It’s really easy to work with strings in Python, but when it comes to handling Unicode there are a few issues that you may have to deal with. The main problem you will have is using Unicode characters with devices (consoles) or in database that do not support Unicode. If you have tried printing a Unicode string and got the following message then you will have experienced the issue.
>>> string = u'\\u7279\\u6b8a Unicode' >>> print string Traceback (most recent call last): File "<stdin>", line 1, in <module> UnicodeEncodeError: 'latin-1' codec can't encode characters in position 0-1: ordinal not in range(256)
The issue is that Python is unable to convert the Unicode string into the encoding of the current terminal.

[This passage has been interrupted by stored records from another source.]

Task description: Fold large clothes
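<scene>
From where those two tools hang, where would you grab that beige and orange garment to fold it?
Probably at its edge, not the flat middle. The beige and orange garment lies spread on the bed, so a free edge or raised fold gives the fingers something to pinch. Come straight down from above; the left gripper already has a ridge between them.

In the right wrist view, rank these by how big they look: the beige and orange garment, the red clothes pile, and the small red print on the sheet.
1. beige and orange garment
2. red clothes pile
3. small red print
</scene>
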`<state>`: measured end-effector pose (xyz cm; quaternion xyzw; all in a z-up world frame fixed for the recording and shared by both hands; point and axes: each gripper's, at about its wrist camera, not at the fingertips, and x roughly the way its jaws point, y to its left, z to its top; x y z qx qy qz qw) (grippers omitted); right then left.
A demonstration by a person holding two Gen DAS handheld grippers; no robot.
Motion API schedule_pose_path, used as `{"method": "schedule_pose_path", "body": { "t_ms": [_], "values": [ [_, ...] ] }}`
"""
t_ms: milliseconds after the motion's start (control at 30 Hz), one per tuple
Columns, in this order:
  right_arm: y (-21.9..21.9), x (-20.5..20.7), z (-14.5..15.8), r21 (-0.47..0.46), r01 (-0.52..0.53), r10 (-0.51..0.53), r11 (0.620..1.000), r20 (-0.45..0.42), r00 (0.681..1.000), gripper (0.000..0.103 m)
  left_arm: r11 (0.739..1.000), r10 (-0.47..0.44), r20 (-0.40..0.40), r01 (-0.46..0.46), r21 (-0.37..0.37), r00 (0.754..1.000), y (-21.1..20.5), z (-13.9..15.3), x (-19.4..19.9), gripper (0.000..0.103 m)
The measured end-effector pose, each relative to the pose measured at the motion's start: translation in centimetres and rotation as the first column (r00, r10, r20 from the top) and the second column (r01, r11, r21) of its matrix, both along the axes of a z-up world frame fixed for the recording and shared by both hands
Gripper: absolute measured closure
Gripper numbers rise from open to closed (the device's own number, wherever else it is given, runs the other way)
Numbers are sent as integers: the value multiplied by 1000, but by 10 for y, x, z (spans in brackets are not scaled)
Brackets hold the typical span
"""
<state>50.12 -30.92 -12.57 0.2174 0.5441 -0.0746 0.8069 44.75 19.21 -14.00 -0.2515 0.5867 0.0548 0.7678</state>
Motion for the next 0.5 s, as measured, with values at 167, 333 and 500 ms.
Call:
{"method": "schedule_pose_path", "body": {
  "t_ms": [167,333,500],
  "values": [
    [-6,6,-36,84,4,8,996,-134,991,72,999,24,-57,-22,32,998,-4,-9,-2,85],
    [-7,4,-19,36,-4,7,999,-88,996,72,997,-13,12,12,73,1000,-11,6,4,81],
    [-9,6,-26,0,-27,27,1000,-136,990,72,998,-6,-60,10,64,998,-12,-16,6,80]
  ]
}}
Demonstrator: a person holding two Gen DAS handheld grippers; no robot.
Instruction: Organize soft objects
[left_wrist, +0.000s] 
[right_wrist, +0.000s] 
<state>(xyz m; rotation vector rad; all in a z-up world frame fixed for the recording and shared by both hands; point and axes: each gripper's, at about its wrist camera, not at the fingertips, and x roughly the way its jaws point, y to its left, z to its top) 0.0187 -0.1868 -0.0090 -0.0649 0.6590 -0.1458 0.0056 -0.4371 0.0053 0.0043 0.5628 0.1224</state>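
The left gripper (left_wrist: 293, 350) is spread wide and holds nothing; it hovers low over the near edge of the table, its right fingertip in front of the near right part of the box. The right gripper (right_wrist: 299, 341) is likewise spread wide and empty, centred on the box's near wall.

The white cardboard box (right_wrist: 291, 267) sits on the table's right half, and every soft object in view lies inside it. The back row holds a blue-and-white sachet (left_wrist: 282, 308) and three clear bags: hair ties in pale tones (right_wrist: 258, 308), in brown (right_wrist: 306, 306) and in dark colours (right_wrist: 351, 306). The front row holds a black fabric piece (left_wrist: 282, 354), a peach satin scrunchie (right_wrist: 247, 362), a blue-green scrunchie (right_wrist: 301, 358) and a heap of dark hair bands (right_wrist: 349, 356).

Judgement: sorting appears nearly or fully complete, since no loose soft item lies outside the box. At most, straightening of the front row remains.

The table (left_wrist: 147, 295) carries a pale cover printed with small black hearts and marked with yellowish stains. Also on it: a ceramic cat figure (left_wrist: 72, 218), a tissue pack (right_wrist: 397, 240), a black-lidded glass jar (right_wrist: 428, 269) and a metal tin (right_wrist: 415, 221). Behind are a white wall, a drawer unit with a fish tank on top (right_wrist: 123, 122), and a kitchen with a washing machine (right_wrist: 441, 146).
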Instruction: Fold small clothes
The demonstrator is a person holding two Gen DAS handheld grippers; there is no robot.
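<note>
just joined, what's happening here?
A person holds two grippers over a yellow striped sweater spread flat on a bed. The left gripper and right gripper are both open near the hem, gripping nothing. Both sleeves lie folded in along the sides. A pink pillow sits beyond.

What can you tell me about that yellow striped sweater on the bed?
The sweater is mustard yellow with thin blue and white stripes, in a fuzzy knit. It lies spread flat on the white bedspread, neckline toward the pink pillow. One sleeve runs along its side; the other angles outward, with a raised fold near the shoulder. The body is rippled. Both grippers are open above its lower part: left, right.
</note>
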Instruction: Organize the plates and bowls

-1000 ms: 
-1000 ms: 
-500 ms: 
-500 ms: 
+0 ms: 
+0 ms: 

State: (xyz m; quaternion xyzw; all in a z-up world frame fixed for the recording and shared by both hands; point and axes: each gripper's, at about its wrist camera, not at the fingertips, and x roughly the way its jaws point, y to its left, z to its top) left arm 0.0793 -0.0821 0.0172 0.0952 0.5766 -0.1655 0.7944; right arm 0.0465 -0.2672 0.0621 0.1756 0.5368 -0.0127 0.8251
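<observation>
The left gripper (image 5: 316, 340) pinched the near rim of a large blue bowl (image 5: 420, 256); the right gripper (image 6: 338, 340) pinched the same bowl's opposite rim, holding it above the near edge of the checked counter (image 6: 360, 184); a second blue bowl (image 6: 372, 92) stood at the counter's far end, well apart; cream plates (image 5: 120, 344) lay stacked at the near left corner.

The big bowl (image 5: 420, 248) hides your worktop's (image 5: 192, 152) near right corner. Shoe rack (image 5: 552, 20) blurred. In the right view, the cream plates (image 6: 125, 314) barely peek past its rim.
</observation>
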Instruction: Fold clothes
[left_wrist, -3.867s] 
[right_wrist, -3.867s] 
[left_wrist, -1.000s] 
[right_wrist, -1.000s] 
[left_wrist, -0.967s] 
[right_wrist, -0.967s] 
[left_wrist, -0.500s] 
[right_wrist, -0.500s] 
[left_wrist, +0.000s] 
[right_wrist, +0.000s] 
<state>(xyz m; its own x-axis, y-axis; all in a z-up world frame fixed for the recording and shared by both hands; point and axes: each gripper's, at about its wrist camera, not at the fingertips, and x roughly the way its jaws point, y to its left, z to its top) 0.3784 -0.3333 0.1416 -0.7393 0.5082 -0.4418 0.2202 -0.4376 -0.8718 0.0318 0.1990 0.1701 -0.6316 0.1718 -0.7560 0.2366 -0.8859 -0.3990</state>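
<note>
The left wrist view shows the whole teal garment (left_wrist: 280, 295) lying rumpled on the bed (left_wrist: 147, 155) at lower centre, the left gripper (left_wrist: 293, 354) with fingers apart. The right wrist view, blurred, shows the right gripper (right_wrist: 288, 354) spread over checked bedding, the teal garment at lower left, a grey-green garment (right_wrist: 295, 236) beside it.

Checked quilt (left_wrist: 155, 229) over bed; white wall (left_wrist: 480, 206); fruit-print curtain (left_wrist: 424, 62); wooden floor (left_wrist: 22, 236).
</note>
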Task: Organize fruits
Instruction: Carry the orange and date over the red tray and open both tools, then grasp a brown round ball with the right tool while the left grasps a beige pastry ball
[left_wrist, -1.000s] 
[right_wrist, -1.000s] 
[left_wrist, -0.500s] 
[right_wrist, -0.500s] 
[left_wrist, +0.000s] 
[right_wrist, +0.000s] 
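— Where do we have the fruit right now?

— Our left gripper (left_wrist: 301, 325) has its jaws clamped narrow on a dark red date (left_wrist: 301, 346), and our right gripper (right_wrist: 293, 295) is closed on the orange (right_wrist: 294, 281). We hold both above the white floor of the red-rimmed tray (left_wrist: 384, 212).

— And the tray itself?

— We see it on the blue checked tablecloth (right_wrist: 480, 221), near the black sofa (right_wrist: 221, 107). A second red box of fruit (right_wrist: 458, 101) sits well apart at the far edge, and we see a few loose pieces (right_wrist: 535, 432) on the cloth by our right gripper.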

A similar problem can also happen when trying to put Unicode data into a database that does not accept [has not been configured] to use unicode characters or send it via E-Mail. A couple of simple tricks using the very powerful “encode()” function can help a lot have make your code more resilient.
To convert a Uncode string so it can be displayed on an ASCII screen.
>>> print string.encode('ascii','replace') ?? Unicode >>> print string.encode('ascii','ignore') Unicode
A more useful approach is to escape the characters into another encoding. My favorite is to use XML character entities. The string can then be safely put into a the database field, sent out in E-Mails or placed in a HTML page.
>>> string.encode('ascii', 'xmlcharrefreplace') '& #29305;& #27530; Unicode'